# [REQUIRED WORK]
In the material below, count the lines with the word "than" and state that number only.

- Opening Delimiter -

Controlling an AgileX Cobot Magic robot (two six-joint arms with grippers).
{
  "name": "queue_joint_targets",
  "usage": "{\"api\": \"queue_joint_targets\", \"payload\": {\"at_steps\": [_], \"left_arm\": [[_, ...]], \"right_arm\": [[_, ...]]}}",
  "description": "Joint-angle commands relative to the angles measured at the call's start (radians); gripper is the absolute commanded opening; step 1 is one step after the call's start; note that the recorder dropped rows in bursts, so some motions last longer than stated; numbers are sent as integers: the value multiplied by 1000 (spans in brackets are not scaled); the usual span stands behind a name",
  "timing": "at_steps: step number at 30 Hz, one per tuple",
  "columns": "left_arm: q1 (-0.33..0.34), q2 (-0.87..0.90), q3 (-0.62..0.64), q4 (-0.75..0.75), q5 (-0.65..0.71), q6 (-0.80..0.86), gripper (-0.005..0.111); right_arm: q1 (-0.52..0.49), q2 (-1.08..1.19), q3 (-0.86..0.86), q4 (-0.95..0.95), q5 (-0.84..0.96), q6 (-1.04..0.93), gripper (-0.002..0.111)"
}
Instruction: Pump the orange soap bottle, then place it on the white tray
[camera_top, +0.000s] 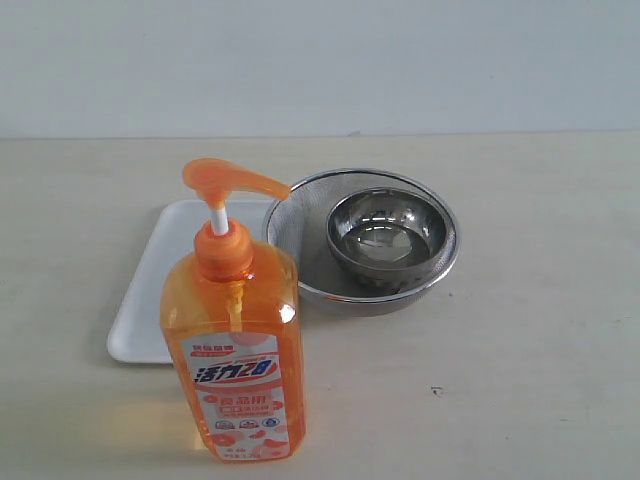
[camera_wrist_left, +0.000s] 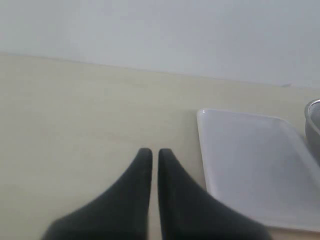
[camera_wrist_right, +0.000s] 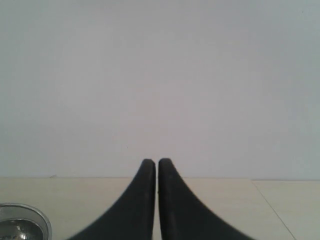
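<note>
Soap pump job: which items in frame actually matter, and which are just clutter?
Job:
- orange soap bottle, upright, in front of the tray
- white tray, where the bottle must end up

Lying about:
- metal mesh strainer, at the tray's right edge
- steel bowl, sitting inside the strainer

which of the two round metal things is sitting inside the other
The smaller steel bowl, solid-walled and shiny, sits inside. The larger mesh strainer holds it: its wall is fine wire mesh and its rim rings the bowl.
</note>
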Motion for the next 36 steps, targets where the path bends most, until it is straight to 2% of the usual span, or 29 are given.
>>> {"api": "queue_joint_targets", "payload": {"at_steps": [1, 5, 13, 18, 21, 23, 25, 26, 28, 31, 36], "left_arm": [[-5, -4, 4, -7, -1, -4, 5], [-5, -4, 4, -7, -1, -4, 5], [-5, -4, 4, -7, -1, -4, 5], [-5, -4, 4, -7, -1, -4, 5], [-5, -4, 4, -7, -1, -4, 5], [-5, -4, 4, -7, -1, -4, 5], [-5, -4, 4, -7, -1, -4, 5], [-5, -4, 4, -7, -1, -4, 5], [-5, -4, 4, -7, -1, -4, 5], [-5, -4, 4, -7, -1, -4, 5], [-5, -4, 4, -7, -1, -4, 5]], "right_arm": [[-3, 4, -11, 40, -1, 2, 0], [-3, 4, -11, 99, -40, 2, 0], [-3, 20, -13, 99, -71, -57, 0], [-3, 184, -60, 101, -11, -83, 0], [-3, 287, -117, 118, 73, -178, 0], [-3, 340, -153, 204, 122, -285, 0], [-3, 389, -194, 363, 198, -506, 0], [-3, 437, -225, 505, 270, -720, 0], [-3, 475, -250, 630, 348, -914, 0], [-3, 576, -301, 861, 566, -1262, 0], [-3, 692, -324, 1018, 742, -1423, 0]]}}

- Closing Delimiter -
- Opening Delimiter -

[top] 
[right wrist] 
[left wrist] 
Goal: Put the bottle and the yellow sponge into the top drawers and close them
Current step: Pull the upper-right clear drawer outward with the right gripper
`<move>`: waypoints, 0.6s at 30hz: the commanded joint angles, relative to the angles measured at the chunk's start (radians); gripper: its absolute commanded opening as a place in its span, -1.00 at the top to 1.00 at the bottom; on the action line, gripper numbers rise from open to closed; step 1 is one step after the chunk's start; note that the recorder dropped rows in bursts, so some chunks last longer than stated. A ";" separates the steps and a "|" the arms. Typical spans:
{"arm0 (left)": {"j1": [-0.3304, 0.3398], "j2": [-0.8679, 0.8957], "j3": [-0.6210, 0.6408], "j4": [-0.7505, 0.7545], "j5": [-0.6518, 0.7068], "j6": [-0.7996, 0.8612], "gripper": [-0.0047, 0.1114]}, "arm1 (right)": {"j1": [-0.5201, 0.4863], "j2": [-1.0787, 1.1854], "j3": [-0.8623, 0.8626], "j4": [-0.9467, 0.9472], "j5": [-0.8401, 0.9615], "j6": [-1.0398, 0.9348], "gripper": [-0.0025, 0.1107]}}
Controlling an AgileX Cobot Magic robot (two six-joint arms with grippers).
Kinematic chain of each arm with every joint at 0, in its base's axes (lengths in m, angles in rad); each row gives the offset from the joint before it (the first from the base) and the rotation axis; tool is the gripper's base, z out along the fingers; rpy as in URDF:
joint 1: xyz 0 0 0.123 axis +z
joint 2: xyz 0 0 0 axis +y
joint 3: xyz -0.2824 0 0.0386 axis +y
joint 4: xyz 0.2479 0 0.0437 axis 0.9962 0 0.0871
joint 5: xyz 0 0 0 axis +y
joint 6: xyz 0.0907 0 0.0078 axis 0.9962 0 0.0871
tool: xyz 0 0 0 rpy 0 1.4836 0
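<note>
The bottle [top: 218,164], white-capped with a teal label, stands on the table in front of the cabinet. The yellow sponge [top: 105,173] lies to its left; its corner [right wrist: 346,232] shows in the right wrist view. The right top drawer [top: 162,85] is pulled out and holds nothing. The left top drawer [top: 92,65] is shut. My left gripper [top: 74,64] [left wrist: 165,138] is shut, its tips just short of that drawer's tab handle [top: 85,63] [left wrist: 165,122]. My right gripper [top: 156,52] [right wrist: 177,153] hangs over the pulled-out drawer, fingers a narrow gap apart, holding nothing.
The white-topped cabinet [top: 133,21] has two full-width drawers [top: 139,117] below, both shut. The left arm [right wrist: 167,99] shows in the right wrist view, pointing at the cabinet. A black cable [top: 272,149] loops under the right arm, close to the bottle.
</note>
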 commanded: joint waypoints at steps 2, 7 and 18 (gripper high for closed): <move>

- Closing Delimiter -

# [TASK RESPONSE]
2